-------- DATASET SECTION --------
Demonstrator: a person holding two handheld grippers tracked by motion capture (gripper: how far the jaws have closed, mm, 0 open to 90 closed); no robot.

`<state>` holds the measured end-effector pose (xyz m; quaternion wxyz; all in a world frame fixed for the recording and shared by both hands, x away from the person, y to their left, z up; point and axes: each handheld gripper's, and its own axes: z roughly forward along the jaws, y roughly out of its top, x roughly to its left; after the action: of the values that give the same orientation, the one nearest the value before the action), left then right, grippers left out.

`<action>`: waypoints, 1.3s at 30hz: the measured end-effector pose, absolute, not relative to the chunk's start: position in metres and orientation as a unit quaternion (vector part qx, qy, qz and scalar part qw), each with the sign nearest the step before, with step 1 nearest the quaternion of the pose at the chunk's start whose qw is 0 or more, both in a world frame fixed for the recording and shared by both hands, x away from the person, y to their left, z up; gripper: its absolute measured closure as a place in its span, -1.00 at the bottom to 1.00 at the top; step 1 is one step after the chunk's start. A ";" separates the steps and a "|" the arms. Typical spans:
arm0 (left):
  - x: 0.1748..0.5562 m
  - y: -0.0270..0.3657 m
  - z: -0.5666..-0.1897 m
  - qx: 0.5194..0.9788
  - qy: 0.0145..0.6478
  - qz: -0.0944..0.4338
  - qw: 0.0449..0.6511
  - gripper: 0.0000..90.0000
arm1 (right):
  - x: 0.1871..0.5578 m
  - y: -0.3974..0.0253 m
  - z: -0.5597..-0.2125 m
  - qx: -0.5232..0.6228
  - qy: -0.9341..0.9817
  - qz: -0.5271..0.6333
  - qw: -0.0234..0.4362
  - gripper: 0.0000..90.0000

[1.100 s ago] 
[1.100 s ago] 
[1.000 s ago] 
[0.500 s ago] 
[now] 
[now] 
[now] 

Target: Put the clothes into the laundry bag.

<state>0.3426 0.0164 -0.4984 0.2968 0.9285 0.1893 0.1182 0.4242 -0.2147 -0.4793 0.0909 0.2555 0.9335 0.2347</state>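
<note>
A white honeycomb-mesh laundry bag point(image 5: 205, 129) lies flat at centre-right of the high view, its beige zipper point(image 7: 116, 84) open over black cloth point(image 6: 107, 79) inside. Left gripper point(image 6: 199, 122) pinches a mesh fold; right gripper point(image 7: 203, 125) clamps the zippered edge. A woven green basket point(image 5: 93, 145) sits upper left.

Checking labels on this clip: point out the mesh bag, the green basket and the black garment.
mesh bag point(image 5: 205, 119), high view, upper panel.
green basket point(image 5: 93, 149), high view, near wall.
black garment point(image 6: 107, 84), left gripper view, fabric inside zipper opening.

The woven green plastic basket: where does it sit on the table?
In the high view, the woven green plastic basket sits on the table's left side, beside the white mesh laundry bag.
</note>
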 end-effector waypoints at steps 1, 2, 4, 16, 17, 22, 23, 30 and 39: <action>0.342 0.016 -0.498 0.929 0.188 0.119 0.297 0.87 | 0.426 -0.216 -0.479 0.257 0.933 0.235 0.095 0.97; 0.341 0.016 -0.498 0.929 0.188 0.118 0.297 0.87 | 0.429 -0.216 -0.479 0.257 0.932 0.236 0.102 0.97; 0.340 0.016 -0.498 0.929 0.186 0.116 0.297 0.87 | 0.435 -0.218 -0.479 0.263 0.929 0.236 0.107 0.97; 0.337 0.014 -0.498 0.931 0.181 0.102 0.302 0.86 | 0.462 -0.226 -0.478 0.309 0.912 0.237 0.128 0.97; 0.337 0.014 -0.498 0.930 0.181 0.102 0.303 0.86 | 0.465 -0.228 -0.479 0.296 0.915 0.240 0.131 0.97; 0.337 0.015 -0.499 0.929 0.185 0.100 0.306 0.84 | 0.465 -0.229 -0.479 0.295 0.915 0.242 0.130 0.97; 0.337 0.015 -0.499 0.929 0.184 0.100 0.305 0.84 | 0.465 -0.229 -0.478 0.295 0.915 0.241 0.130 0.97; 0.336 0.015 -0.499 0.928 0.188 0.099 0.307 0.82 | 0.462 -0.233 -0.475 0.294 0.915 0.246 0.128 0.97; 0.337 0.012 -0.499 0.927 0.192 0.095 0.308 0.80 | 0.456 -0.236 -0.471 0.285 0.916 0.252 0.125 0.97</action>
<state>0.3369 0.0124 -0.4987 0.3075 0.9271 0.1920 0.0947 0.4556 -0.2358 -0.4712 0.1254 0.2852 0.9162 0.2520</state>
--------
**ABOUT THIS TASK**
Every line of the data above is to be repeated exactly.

**TASK OUTPUT**
Demonstrator: a person holding two handheld grippers tracked by motion capture (gripper: how far the jaws have closed, mm, 0 open to 90 closed); no robot.

`<state>` holds the measured end-effector pose (xyz m; quaternion wxyz; all in a world frame fixed for the recording and shared by both hands, x away from the person, y to their left, z up; point and axes: each handheld gripper's, and its own axes: z roughly forward along the jaws, y roughly out of its top, x roughly to its left; after the action: of the values that give the same orientation, the one nearest the value before the action), left then right, grippers left out.

`<action>`: waypoints, 1.3s at 30hz: the measured end-effector pose, absolute, not relative to the chunk's start: position in metres and orientation as a unit quaternion (vector part qx, qy, qz and scalar part qw), each with the sign nearest the step before, with step 1 nearest the quaternion of the pose at the chunk's start whose qw is 0 or more, both in a world frame fixed for the recording and shared by both hands, x away from the person, y to their left, z up; gripper: its absolute measured closure as a place in its span, -1.00 at the bottom to 1.00 at the top; step 1 is one step after the chunk's start. A ";" separates the steps and a "|" the arms. Typical spans:
arm0 (left):
  - x: 0.1748..0.5562 m
  - y: -0.0270..0.3657 m
  - z: -0.5666..-0.1897 m
  - qx: 0.5194..0.9788
  - qy: 0.0145..0.6478
  - qz: -0.0944..0.4338
  - qw: 0.0449..0.6511
  - gripper: 0.0000..90.0000
arm1 (right):
  - x: 0.1871..0.5578 m
  - y: -0.3974..0.0253 m
  - z: -0.5597..-0.2125 m
  - qx: -0.5232..0.6228
  - qy: -0.9341..0.9817
  - qz: -0.5271..0.6333
  - qw: -0.0234..0.4362
  - gripper: 0.0000..90.0000

[1.100 s ago] 
[1.100 s ago] 
[1.000 s ago] 
[0.500 s ago] 
[now] 
[now] 
[now] 

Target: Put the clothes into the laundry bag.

<state>0.3426 0.0164 -0.4984 0.2968 0.9285 0.1893 0.1182 0.4242 -0.2147 -0.4793 0.0909 0.2555 0.9335 0.2347</state>
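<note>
A white honeycomb-mesh laundry bag point(image 5: 205, 129) lies flat at centre-right of the high view, its beige zipper point(image 7: 116, 84) open over black cloth point(image 6: 107, 79) inside. Left gripper point(image 6: 199, 122) pinches a mesh fold; right gripper point(image 7: 203, 125) clamps the zippered edge. A woven green basket point(image 5: 93, 145) sits upper left.

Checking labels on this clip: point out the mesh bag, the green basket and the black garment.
mesh bag point(image 5: 205, 119), high view, upper panel.
green basket point(image 5: 93, 149), high view, near wall.
black garment point(image 6: 107, 84), left gripper view, fabric inside zipper opening.

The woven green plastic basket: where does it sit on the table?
In the high view, the woven green plastic basket sits on the table's left side, beside the white mesh laundry bag.
</note>
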 end-effector waypoints at steps 1, 2, 4, 16, 17, 22, 23, 30 and 39: <action>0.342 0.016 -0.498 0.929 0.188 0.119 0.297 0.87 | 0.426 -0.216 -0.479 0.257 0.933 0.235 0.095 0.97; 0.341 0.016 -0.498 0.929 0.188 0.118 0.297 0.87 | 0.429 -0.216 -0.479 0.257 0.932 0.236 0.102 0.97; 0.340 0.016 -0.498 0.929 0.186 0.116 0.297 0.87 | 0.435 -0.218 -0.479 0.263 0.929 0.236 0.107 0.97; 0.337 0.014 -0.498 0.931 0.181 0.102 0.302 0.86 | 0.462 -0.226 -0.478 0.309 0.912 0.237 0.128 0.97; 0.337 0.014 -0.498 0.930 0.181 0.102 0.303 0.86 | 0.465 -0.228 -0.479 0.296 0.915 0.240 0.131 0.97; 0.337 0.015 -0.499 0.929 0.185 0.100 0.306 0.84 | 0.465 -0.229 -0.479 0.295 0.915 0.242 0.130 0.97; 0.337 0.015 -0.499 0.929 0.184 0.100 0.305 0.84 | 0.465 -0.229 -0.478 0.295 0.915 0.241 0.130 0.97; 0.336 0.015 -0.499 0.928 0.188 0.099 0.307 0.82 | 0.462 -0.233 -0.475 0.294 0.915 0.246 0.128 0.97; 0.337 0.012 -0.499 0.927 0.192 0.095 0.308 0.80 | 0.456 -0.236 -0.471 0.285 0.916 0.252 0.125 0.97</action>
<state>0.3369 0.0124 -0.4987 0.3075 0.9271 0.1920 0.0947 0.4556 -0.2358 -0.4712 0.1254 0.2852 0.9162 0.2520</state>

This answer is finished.